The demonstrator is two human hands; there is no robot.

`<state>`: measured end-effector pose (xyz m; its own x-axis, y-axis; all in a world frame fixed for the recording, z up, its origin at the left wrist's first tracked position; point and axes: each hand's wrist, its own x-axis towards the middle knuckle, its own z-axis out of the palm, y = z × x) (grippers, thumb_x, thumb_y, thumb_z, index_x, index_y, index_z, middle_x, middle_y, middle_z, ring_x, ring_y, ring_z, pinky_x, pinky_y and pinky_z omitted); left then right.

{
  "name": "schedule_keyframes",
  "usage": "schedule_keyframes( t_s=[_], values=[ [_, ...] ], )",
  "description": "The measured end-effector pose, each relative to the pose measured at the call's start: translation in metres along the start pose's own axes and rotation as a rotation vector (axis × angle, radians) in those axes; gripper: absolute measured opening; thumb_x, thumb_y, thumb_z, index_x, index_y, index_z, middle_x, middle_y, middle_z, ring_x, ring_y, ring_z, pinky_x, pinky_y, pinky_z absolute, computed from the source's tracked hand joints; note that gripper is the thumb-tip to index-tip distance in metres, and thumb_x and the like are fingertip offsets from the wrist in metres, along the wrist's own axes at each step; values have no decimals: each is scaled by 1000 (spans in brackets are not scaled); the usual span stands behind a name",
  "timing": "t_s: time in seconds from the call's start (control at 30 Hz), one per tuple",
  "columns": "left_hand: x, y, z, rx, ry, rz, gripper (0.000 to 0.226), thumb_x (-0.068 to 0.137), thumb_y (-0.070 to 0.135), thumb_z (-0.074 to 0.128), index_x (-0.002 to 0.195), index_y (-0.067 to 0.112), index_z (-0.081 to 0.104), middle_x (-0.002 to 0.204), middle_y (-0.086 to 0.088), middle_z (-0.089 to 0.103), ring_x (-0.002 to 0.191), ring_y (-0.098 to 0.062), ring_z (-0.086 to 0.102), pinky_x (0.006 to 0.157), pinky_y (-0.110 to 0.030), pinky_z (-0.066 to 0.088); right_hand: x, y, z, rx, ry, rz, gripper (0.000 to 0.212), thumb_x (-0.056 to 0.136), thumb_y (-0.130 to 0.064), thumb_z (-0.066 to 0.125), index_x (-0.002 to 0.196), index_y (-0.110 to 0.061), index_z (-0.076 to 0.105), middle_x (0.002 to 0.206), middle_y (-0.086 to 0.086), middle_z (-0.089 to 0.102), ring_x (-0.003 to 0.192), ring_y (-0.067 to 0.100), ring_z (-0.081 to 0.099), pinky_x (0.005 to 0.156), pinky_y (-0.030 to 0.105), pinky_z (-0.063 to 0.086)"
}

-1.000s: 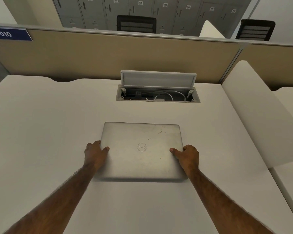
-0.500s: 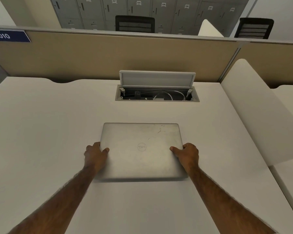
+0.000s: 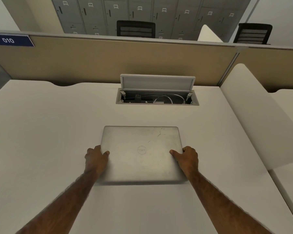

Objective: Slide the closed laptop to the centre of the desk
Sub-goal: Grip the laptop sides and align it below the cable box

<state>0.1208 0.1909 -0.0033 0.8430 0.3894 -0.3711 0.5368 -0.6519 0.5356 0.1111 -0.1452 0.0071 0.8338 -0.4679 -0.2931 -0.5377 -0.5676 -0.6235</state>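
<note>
Nothing much moved since earlier frame: we see laptop (image 3: 141, 153) same spot, mid-desk (image 3: 41, 132), just short of open cable box (image 3: 157, 98). One laptop, closed, flat, silver, scuffed lid, round logo. Two hands: left hand (image 3: 96, 158) and right hand (image 3: 187, 157) clamp side edges, thumbs on lid, fingers curled round. Two chairs beyond partition.

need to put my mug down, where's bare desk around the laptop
Bare desk lies left of the laptop, right of it up to the white divider, and near the front edge between the forearms. Tightest spot: the strip between the laptop and the open cable box.
</note>
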Motion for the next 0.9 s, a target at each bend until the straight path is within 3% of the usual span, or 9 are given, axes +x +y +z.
schedule_keyframes(
  t_s=[0.13,0.57,0.7,0.8,0.9],
  values=[
    [-2,2,-1,12,-4,-1,52,96,32,56,139,4,49,134,-27,45,129,-47,42,107,-53,41,0,0,0,-24,-9,5,60,75,-54,80,100,-1,67,104,14,69,96,32,67,86,47,58],
    [-17,2,1,64,31,66,38,100,34,45,126,7,50,130,-17,44,127,-38,40,98,-55,44,-15,2,4,-147,24,-79,58,92,-51,65,118,0,59,121,16,56,118,35,53,97,46,49],
    [-29,0,8,121,79,129,49,101,33,40,143,8,36,137,-13,44,128,-34,40,101,-52,42,-30,4,11,-365,111,-212,53,100,-48,51,123,0,56,122,17,57,116,34,54,96,44,48],
    [-39,-2,14,150,99,176,59,99,35,44,149,7,28,141,-14,43,126,-34,44,104,-48,41,-43,11,16,-484,152,-290,70,102,-52,44,148,0,40,143,18,51,132,34,48,107,44,42],
    [-45,-3,17,153,62,194,71,97,41,47,153,8,20,152,-12,34,132,-33,42,109,-46,39,-51,17,25,-562,95,-378,84,102,-59,34,161,-2,16,168,20,22,157,34,19,125,48,17]
  ],
)
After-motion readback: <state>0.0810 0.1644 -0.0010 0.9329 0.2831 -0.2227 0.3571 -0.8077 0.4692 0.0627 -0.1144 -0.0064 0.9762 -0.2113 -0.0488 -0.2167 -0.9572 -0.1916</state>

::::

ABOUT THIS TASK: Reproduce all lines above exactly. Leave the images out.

SOLUTION TO THIS EXERCISE:
The demonstrator is two human hands; there is no robot.

`<state>`: measured end-effector pose (xyz m; its own x-axis, y-axis; all in a world frame fixed for the recording, z up, its origin at the left wrist's first tracked position; point and axes: each hand's wrist, its own x-axis towards the middle knuckle, its own z-axis out of the palm, y = z × x) (grippers, thumb_x, thumb_y, thumb_z, index_x, index_y, index_z, middle_x, middle_y, middle_z, ring_x, ring_y, ring_z, pinky_x, pinky_y and pinky_z omitted); left then right.

{
  "name": "schedule_keyframes",
  "usage": "schedule_keyframes( t_s=[_], values=[ [_, ...] ], )",
  "description": "The measured end-effector pose, each relative to the pose measured at the call's start: translation in metres along the start pose's own axes and rotation as a rotation vector (axis × angle, radians) in those axes; gripper: absolute measured opening; thumb_x, thumb_y, thumb_z, index_x, index_y, index_z, middle_x, middle_y, middle_z, ring_x, ring_y, ring_z, pinky_x, pinky_y, pinky_z absolute, computed from the source's tracked hand joints; note that gripper is the thumb-tip to index-tip distance in metres, and thumb_x and the like are fingertip offsets from the wrist in metres, along the wrist's own axes at each step; values have no decimals: each is scaled by 1000 (spans in brackets are not scaled); the usual span stands behind a name",
  "timing": "t_s: time in seconds from the call's start (control at 30 Hz), one per tuple",
  "columns": "left_hand: x, y, z, rx, ry, rz, gripper (0.000 to 0.226), thumb_x (-0.068 to 0.137), thumb_y (-0.070 to 0.135), thumb_z (-0.074 to 0.128), index_x (-0.002 to 0.195), index_y (-0.067 to 0.112), index_z (-0.081 to 0.104), middle_x (-0.002 to 0.204), middle_y (-0.086 to 0.088), middle_z (-0.089 to 0.103), ring_x (-0.002 to 0.191), ring_y (-0.098 to 0.062), ring_z (-0.086 to 0.102), pinky_x (0.006 to 0.157), pinky_y (-0.110 to 0.030), pinky_z (-0.066 to 0.088); right_hand: x, y, z, rx, ry, rz, gripper (0.000 to 0.212), thumb_x (-0.056 to 0.136), thumb_y (-0.130 to 0.064), thumb_z (-0.066 to 0.125), index_x (-0.002 to 0.196), index_y (-0.110 to 0.061), index_z (-0.076 to 0.105), middle_x (0.002 to 0.206), middle_y (-0.086 to 0.086), middle_z (-0.089 to 0.102), ring_x (-0.003 to 0.192), ring_y (-0.067 to 0.100), ring_z (-0.081 to 0.099), pinky_x (0.005 to 0.156), pinky_y (-0.030 to 0.105), pinky_z (-0.063 to 0.086)"
}

-1.000s: 
-0.500s: 
+0.000s: 

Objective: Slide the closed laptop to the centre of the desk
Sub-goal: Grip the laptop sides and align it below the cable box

<state>0.1208 0.1909 -0.0033 0.8430 0.3894 -0.3711 0.5368 -0.6519 0.5356 0.1111 -0.1452 0.0071 0.8338 -0.4679 -0.2931 -0.5377 -0.5676 -0.6235</state>
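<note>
Nothing much moved since earlier frame: we see laptop (image 3: 141, 153) same spot, mid-desk (image 3: 41, 132), just short of open cable box (image 3: 157, 98). One laptop, closed, flat, silver, scuffed lid, round logo. Two hands: left hand (image 3: 96, 158) and right hand (image 3: 187, 157) clamp side edges, thumbs on lid, fingers curled round. Two chairs beyond partition.

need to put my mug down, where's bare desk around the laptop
Bare desk lies left of the laptop, right of it up to the white divider, and near the front edge between the forearms. Tightest spot: the strip between the laptop and the open cable box.
</note>
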Motion for the next 0.9 s, a target at each bend until the straight path is within 3% of the usual span, or 9 are given, axes +x +y +z.
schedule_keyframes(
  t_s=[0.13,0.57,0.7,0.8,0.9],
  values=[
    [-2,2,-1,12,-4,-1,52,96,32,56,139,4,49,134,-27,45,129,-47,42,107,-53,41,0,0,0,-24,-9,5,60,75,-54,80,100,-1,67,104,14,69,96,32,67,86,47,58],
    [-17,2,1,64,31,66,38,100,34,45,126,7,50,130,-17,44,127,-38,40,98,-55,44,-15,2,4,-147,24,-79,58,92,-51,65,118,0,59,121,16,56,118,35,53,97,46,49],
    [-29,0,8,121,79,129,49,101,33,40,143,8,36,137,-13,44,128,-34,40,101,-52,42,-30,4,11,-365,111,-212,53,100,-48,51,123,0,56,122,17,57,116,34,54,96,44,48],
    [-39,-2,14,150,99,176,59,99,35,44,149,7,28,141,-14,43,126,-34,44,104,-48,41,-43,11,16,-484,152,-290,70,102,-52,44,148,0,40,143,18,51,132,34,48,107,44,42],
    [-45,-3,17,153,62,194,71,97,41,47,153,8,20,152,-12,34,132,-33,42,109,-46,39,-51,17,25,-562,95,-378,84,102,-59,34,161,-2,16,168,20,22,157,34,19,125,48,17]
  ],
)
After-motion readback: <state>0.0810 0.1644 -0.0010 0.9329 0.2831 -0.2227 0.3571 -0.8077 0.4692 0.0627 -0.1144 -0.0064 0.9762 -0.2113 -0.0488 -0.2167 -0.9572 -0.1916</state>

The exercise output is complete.